The 502 Squadron "Elefantes" (Esquadra 502) is a transport squadron of the Portuguese Air Force. Its primary mission is tactical air transport and has the secondary mission of providing additional pilot training in multi-engine aircraft and in navigation, search and rescue, and general air transport.

== History ==
The squadron dates back to 1937, when the then Portuguese Army's air arm (Aeronáutica Militar) was equipped with Junkers Ju 52/3m aircraft, with the creation of two bomber groups (Grupo de Bombardeamento de Dia and Grupo de Bombardeamento de Noite). In the 1940s these aircraft were distributed between Sintra Air Base (BA1) and Ota Air Base (BA2) and also assigned the transport role.

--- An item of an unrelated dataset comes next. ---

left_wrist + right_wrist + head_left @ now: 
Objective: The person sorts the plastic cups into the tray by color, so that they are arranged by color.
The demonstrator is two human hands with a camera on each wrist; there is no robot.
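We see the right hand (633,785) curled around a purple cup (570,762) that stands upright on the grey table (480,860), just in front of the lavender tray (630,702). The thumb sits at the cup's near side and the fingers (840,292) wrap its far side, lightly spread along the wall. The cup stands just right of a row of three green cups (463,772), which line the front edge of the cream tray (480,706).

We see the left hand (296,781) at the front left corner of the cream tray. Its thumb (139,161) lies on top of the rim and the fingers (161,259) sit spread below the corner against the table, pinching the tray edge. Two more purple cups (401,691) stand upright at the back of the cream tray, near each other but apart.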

The creation of the Portuguese Air Force brought major changes to the military aviation in Portugal and the creation of the Portuguese paratrooper units in the Air Force. One Ju 52 was then assigned to the paratroopers based at Tancos Air Base (BA3). On January 11, 1955, the Training and Liaison Flight (Esquadrilha de Ligação e Treino, ELT) was established with Captain Fernando Gomes dos Santos being appointed as its commander. This flight was equipped with 22 Piper L-21 aircraft, which also provided support to the Army's units, and two Airspeed Oxford for training.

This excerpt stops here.